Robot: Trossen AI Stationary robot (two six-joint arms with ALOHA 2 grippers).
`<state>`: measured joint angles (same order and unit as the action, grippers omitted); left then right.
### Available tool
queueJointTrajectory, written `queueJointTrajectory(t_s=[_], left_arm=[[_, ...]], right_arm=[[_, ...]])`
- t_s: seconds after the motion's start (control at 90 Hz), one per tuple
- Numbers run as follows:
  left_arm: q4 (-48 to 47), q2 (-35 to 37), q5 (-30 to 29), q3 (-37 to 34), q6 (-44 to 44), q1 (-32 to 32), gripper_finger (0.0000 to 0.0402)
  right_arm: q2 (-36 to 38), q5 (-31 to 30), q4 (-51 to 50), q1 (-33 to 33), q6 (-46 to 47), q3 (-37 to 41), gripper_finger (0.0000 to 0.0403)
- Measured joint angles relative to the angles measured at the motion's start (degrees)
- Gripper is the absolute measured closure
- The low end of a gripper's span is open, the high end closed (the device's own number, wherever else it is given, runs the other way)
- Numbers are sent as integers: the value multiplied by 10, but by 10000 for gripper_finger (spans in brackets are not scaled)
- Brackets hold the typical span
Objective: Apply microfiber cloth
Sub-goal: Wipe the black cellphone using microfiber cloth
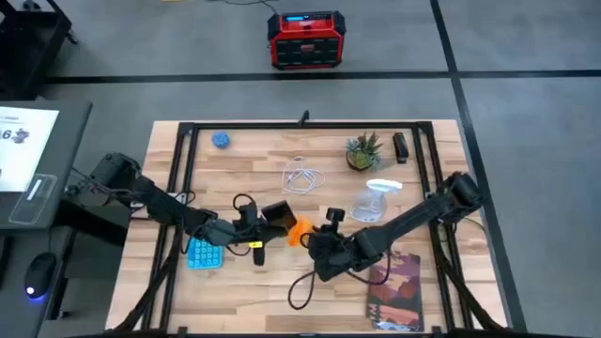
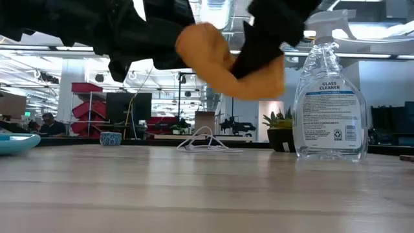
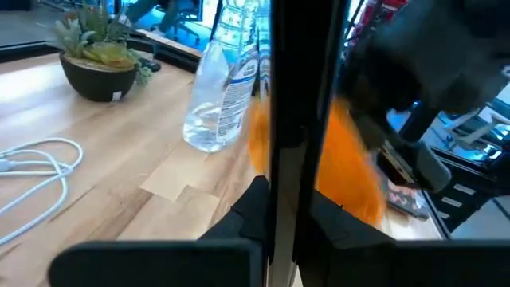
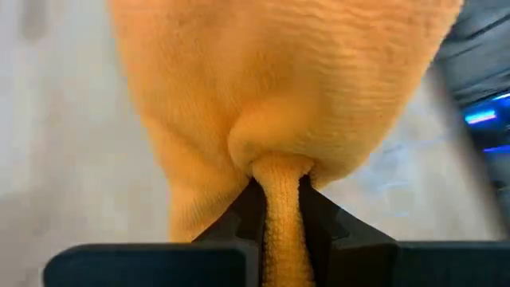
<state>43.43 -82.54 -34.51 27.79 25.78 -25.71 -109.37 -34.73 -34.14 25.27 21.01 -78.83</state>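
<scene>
The orange-yellow microfiber cloth hangs bunched above the middle of the table, clear of the wood in the low view. My right gripper is shut on it, coming from the table's right. My left gripper comes from the left and is shut on a black smartphone, which shows edge-on in the left wrist view. There the cloth lies just behind the phone. Whether cloth and phone touch, I cannot tell. My left gripper pinches the phone's lower end between its two fingers, one on each flat face. The phone stands straight out of the gripper, lifted clear of the table. My right gripper pinches a gathered fold of the cloth between its two fingers, several layers thick. The rest of the cloth bulges out beyond the fingertips, slack and clear of the table.
A glass cleaner spray bottle stands just beyond the grippers, with a potted plant and a white cable farther back. A blue calculator lies under the left arm. A dark reddish book lies at the near right.
</scene>
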Motion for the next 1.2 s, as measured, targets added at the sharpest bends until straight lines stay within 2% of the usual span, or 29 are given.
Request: queueJointTrajectory(t_s=[0.078, 0.222, 0.344, 0.489, 0.856, 1.033, 1.2], left_arm=[[2, 1, -2, 0, 0, 0, 389], [3, 2, -4, 0, 2, 0, 389], [2, 2, -6, 0, 2, 0, 389], [-4, 2, -9, 0, 2, 0, 389], [-5, 2, -4, 0, 3, 0, 389], [-5, 2, 1, 0, 5, 0, 389], [-5, 2, 30, 0, 4, 0, 389]], right_arm=[[-13, 43, 16, -2, 1, 19, 381], [-37, 54, 79, -18, 55, 47, 381], [-63, 77, 107, -30, 57, 53, 377], [-61, 101, 122, -34, 56, 52, 358], [-10, 123, 145, -21, -22, 52, 280], [23, 124, 133, -4, -38, 52, 270], [51, 123, 111, 12, -89, 52, 269]])
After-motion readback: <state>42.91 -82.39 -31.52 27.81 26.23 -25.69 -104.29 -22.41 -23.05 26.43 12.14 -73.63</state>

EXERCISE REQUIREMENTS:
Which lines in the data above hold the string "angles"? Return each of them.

ANSWER SECTION:
`<state>`: measured joint angles (same order and unit as the action, grippers omitted); left then right.
- Measured joint angles relative to the angles measured at the motion's start (degrees)

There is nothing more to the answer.